Три года назад я закончил лечение и теперь несколько раз в год хожу на осмотр. Хотя у меня сохранилась стопроцентная подвижность, шея постоянно заклинивает и хронически болит, но для меня это фантастический результат. Рак всегда будет частью моего прошлого, но с тех пор я стал смотреть на жизнь по-новому и изо всех сил стараюсь не думать о нем каждый день. Теперь меня не так беспокоит то, что могут подумать другие люди. Меня больше заботит мнение жены и детей. Я не считаю себя религиозным, но верю в Бога – в Высшее Существо. Испытание, которое я прошел, сделало мою жизнь полнее, и в конечном счете я думаю, что стал лучше как муж, друг и отец.
– Роберт Гелнау
Храбрая малышка
– Я умру и не вырасту?
Когда наша шестилетняя дочка Сара задала этот неожиданный и невыносимый вопрос, у меня весь воздух вышел из легких. Я не представляла, что происходит в ее милой лысой головке, пока она безмятежно отправляла хлопья ложку за ложкой себе в рот, не зная, что ее подбородок украшает капля молока.
Пытаясь держать себя в руках, я ответила:
– А ты как думаешь, Сара?
Она спокойно ответила:
– Я бы лучше пожила.
Я не могла не вспомнить про электронное письмо от женщины, у которой тоже была дочь с нейробластомой в четвертой стадии и которая написала: «Я горюю по ней, хотя она все еще с нами».
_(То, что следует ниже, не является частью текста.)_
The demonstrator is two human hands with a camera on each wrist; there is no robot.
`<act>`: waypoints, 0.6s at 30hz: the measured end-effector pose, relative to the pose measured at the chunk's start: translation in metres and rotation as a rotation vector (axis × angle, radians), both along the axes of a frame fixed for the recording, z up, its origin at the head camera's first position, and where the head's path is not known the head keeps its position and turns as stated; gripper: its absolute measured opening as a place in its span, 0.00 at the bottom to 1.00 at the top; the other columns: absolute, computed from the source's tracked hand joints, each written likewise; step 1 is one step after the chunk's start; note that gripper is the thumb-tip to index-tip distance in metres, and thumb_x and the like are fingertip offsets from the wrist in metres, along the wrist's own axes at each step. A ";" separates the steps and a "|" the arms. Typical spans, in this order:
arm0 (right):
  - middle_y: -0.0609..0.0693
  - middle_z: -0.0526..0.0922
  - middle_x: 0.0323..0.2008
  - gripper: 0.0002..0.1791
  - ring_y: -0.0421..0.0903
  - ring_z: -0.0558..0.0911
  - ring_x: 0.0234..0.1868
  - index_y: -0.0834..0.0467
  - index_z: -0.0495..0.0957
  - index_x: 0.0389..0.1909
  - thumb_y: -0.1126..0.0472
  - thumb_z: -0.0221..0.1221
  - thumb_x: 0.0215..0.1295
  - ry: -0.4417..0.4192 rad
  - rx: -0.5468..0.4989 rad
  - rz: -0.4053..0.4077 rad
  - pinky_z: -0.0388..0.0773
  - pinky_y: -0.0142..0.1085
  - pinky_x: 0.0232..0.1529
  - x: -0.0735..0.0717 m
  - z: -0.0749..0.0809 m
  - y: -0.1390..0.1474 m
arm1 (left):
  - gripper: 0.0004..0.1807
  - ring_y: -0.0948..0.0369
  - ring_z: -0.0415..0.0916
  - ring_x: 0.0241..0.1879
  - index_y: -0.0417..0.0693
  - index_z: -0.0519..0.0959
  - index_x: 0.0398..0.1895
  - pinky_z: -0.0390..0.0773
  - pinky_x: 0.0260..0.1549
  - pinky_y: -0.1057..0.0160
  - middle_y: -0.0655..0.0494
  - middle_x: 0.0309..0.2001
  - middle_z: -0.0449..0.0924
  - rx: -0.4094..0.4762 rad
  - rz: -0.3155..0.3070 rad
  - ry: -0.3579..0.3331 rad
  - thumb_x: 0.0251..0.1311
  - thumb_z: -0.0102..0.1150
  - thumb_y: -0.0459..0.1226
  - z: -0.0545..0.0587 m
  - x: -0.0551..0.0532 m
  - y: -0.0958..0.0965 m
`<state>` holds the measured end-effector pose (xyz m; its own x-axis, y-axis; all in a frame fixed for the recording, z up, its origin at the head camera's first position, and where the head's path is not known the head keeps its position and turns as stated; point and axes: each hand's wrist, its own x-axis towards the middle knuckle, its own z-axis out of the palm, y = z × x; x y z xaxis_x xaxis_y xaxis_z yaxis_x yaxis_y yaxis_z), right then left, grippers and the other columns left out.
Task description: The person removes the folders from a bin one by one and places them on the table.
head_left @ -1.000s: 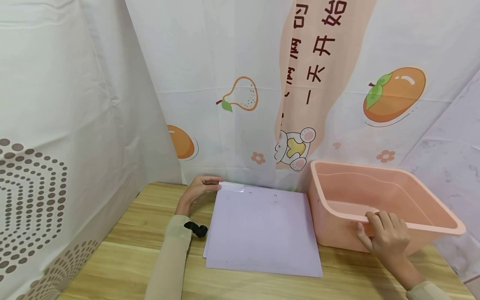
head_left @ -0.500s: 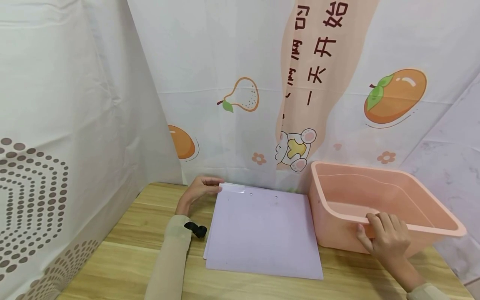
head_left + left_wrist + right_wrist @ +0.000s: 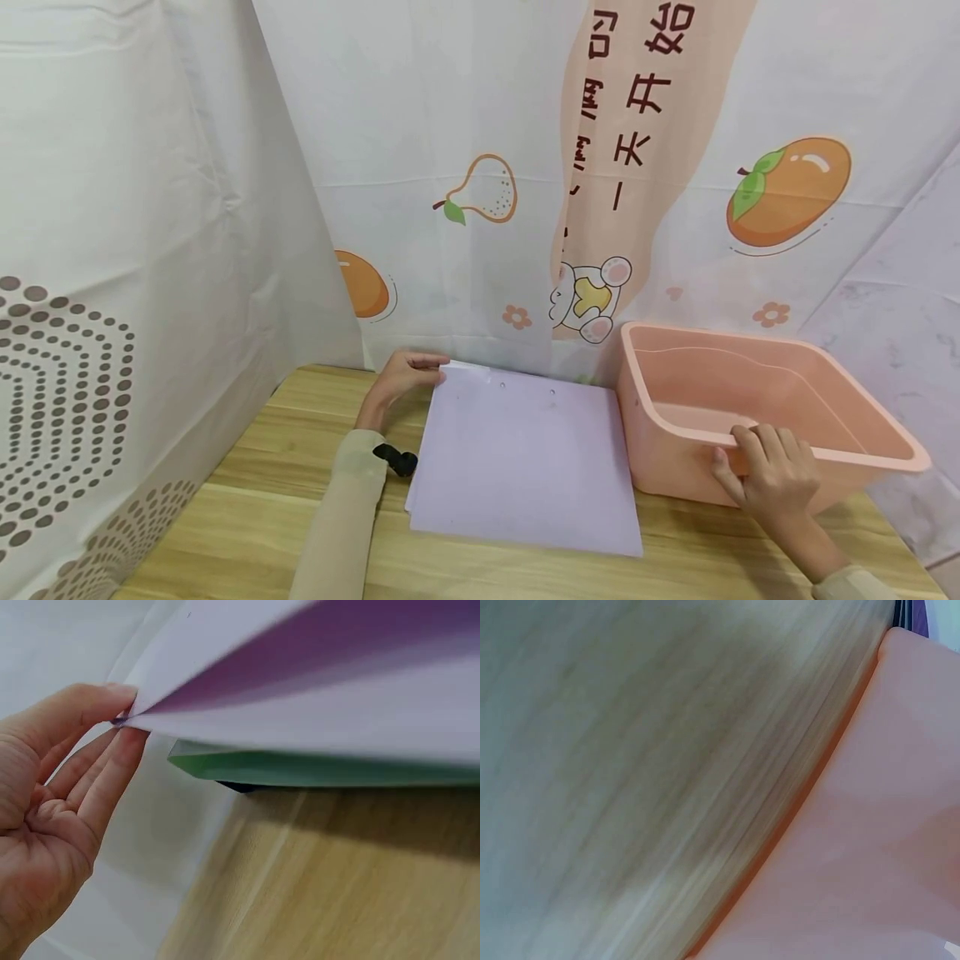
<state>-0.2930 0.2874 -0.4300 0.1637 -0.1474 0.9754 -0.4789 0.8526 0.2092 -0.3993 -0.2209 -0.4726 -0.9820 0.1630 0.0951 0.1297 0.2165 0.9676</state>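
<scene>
A pale purple folder (image 3: 525, 458) lies flat on the table in the head view, with a clear label strip at its back left corner. My left hand (image 3: 401, 383) pinches that corner between thumb and fingers. In the left wrist view the purple sheets fan apart from the fingertips, lifted a little above a green folder (image 3: 300, 769) and a dark corner below it. My right hand (image 3: 776, 479) grips the front rim of a pink plastic basin (image 3: 675, 450), fingers over the edge and thumb outside. The right wrist view shows the basin's side wall, not the fingers.
The wood-grain table (image 3: 247, 475) extends to the left and in front of the folder. A printed curtain (image 3: 420, 100) hangs right behind the folder and basin, and another white cloth (image 3: 187, 167) hangs at the left. The basin stands close to the folder's right edge.
The purple folder's pinched corner has shifted slightly, and its near edge has moved a touch away from me. My right hand and the basin have stayed in place.
</scene>
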 end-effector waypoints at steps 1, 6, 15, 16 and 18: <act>0.59 0.67 0.14 0.31 0.59 0.61 0.15 0.65 0.72 0.19 0.43 0.50 0.70 0.002 -0.001 0.001 0.48 0.48 0.15 0.000 0.001 -0.001 | 0.21 0.66 0.85 0.43 0.37 0.85 0.55 0.84 0.44 0.68 0.44 0.53 0.87 0.011 0.020 -0.001 0.56 0.73 0.29 0.000 0.000 0.001; 0.59 0.67 0.14 0.30 0.58 0.61 0.15 0.65 0.72 0.19 0.43 0.49 0.70 0.002 0.000 0.000 0.48 0.48 0.15 0.001 0.002 -0.002 | 0.21 0.69 0.85 0.41 0.35 0.84 0.55 0.83 0.42 0.72 0.42 0.54 0.86 0.030 0.073 0.003 0.55 0.73 0.28 -0.001 0.000 0.004; 0.59 0.68 0.14 0.31 0.59 0.61 0.15 0.65 0.72 0.19 0.42 0.49 0.70 0.001 -0.001 -0.003 0.48 0.48 0.16 0.000 0.000 -0.001 | 0.22 0.68 0.85 0.43 0.33 0.83 0.56 0.82 0.42 0.73 0.37 0.56 0.83 0.029 0.080 -0.021 0.57 0.72 0.28 -0.005 -0.001 0.005; 0.59 0.68 0.14 0.31 0.59 0.61 0.15 0.65 0.72 0.19 0.42 0.49 0.70 0.000 0.000 -0.003 0.48 0.48 0.16 0.000 0.000 -0.001 | 0.22 0.68 0.85 0.43 0.33 0.83 0.56 0.82 0.42 0.73 0.37 0.56 0.83 0.028 0.080 -0.026 0.57 0.72 0.29 -0.005 -0.001 0.005; 0.59 0.68 0.14 0.31 0.59 0.61 0.15 0.66 0.72 0.19 0.42 0.49 0.70 -0.001 0.001 -0.004 0.49 0.48 0.16 0.000 0.000 0.000 | 0.22 0.67 0.85 0.43 0.34 0.83 0.56 0.82 0.42 0.72 0.38 0.55 0.84 0.023 0.078 -0.035 0.57 0.72 0.29 -0.005 -0.002 0.005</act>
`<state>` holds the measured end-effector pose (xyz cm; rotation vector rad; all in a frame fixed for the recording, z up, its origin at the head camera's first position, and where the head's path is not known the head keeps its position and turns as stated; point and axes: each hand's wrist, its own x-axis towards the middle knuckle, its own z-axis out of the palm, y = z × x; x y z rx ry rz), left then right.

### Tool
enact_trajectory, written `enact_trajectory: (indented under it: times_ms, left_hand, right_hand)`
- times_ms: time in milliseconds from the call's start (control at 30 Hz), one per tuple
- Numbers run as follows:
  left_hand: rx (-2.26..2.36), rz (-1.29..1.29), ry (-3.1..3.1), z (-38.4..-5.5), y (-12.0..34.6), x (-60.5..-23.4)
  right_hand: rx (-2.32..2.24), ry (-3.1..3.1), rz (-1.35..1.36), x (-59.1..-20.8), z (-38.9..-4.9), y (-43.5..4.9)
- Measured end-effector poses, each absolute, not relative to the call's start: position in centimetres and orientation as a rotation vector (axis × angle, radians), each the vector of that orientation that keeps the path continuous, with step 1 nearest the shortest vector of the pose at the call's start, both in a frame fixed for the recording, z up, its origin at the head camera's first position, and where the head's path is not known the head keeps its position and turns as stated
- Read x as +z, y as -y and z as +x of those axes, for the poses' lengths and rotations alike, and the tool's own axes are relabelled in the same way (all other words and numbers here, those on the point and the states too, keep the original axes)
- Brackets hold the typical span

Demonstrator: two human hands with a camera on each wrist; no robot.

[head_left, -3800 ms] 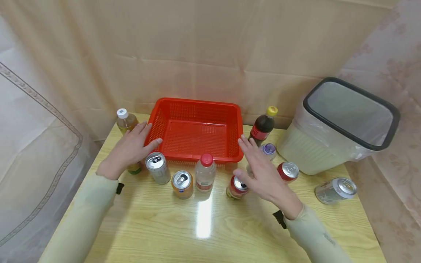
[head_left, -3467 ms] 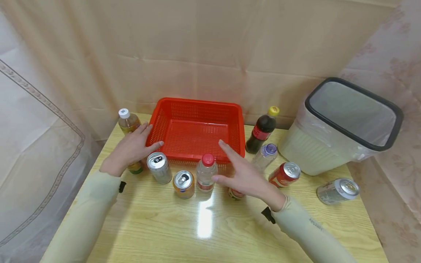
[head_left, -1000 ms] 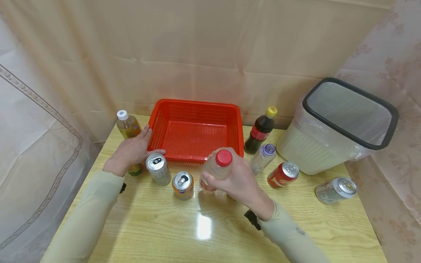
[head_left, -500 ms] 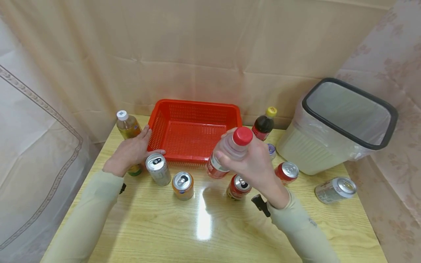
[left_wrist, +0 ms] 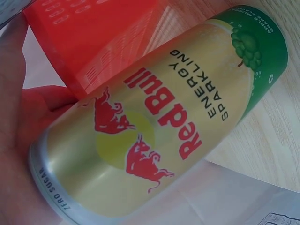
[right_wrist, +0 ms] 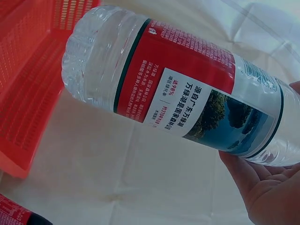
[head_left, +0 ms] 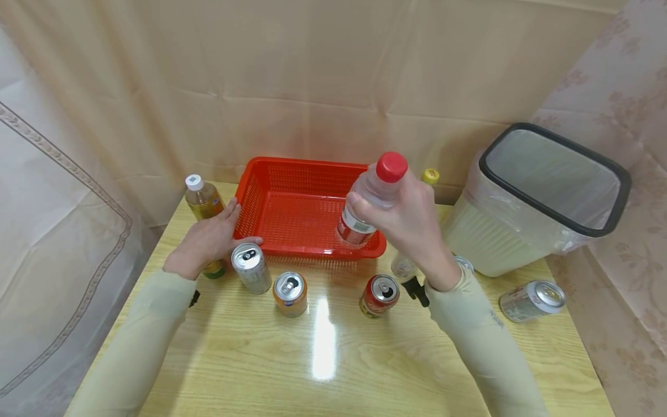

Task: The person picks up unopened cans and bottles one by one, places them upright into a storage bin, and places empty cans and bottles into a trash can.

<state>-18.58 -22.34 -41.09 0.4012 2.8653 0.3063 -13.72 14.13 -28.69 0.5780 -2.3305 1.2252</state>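
My right hand grips a clear plastic water bottle with a red cap round its upper part. Tilted, the bottle hangs over the right front corner of the red basket. My left hand rests at the basket's left rim, fingers extended and thumb toward the front edge. Right under that hand stands a gold and green Red Bull can, mostly hidden in the head view. A silver can stands just in front of the left thumb.
Along the basket's front stand an orange can and a red can. A yellow-labelled bottle is at left. Behind my right hand, a yellow-capped bottle is mostly hidden. A lined bin and a silver can are at right.
My right hand has taken hold of the water bottle, lifted it from between the cans and carried it back and right over the basket's corner. The left hand stays at the rim.
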Motion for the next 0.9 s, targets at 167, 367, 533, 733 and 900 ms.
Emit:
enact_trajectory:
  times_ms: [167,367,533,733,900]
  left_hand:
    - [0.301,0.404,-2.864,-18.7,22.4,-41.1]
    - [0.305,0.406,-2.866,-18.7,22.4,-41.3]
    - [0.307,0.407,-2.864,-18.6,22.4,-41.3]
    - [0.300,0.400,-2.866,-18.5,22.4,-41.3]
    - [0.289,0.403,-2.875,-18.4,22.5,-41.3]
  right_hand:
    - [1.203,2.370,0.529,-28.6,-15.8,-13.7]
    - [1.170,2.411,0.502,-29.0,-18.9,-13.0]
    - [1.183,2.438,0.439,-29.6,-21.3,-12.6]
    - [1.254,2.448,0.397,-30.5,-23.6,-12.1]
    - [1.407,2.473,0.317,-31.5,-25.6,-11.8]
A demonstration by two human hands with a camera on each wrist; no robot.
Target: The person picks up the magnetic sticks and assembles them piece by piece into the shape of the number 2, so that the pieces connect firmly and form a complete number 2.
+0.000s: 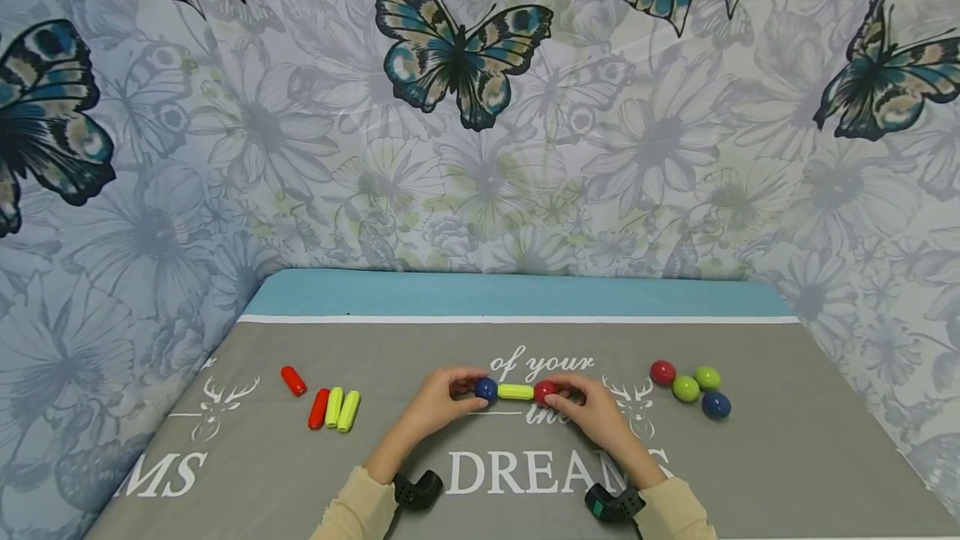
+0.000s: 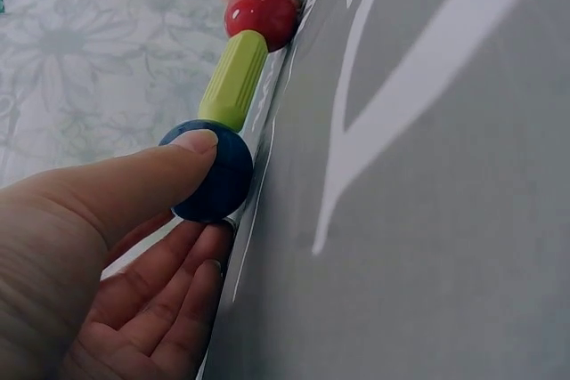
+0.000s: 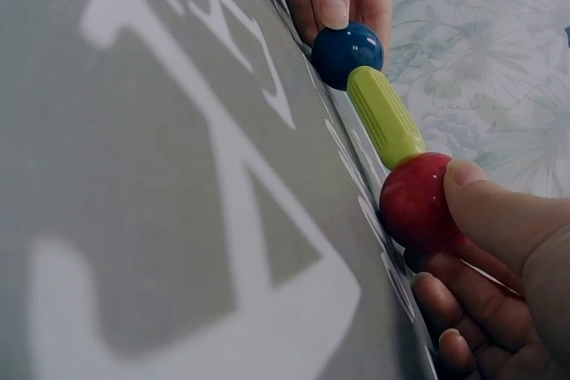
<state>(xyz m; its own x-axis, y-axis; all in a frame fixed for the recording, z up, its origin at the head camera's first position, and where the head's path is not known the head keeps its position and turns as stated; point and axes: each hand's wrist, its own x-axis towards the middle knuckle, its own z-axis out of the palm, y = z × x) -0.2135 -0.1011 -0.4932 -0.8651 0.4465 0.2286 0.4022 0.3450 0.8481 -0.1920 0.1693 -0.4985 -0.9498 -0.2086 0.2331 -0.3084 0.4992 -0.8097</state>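
Note:
A blue ball (image 1: pixel 486 390), a ribbed yellow-green rod (image 1: pixel 516 392) and a red ball (image 1: pixel 545 392) form one straight piece, the rod between the two balls. My left hand (image 1: pixel 442 398) pinches the blue ball between thumb and fingers. On the other end, my right hand (image 1: pixel 588 407) pinches the red ball the same way. Both wrist views show the rod (image 2: pixel 233 82) meeting each ball end to end, with the thumb on top of the red ball (image 3: pixel 419 202). The piece is held close over the grey cloth.
Left on the grey cloth (image 1: pixel 247 490) lie a red rod (image 1: pixel 293 382), another red rod (image 1: pixel 318 409) and two yellow-green rods (image 1: pixel 348 412). To the right sit a red ball (image 1: pixel 663 372), two green balls (image 1: pixel 686 388) and a blue ball (image 1: pixel 716 405). A butterfly-print cloth hangs behind.

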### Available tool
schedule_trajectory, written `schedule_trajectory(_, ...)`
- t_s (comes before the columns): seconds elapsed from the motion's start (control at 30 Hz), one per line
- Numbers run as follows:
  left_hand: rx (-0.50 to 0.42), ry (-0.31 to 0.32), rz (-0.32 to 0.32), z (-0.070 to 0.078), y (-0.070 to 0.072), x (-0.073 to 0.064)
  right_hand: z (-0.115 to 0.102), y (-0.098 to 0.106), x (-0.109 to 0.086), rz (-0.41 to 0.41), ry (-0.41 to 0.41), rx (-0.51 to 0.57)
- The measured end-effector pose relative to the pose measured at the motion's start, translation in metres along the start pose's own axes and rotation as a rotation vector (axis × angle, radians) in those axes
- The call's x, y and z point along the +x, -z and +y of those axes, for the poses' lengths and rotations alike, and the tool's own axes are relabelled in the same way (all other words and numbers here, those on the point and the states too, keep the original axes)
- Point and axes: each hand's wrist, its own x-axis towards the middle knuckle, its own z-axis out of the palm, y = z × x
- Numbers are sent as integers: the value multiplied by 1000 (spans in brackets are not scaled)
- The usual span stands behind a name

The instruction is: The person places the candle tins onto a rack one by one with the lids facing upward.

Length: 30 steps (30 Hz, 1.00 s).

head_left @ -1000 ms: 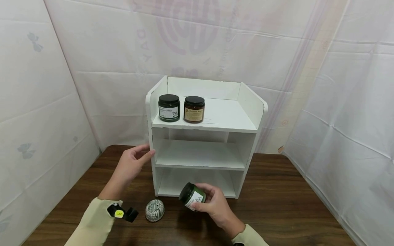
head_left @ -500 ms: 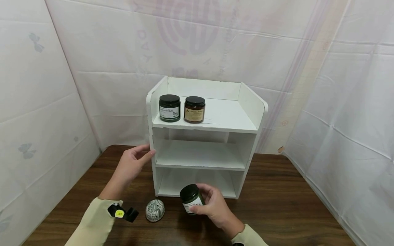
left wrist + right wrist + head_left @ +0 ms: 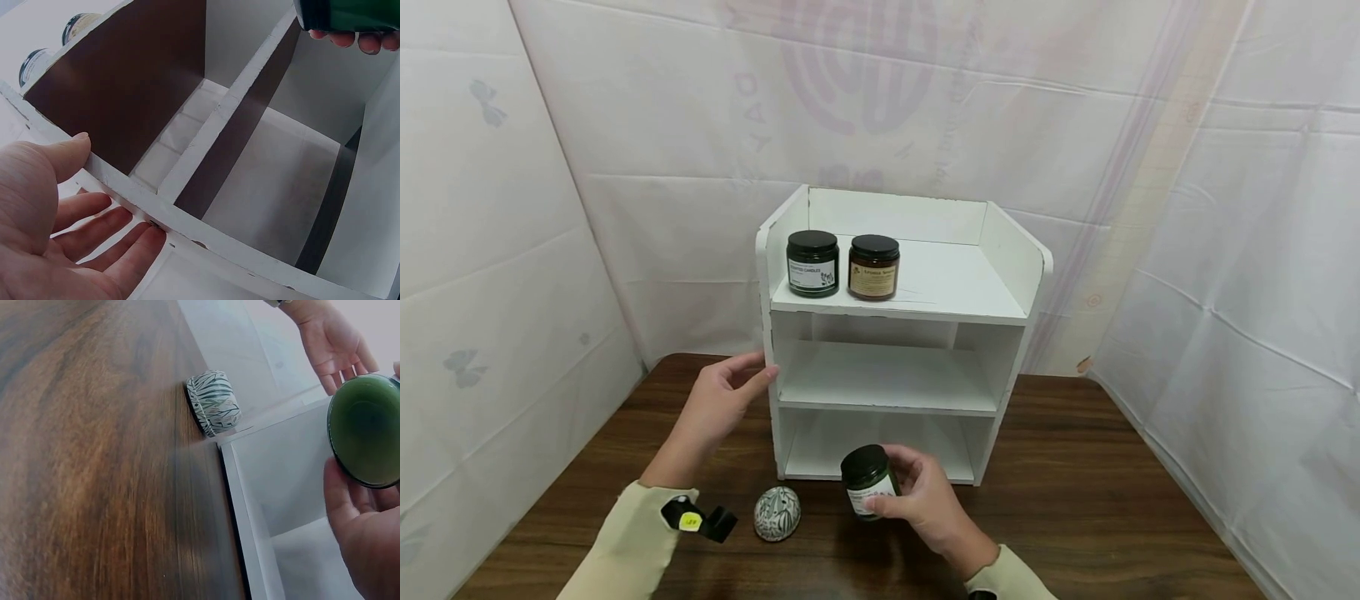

Сара прервала мои размышления.
– Мама, когда я умру, положи, пожалуйста, мое одеялко мне в могилу.
На секунду я замерла и изо всех сил постаралась заставить мой голос не дрожать, прежде чем спросить:
– Ты правда этого хочешь, Сара?
– Ага, – ответила она.
От лечения лицо Сары выглядело бледным и шелушилось, но ее взгляд был озорным и веселым, когда она залезла ко мне на колени, чтобы по традиции пообниматься после завтрака. Я укутала ее в одеяло, и мы тихо устроились в нашем коконе. По моему лицу ручьем лились слезы, потому что я думала, как страшно буду скучать по этим моментам, когда рак отнимет ее у меня.
Я не могла не задаваться вопросом: может быть, это такое долгое прощание? Если Сара проживет долго, я буду невероятно благодарна. Но если она умрет такой маленькой, пока еще помещается у меня на коленках, я буду благодарна даже за тот короткий срок, который нам выпал.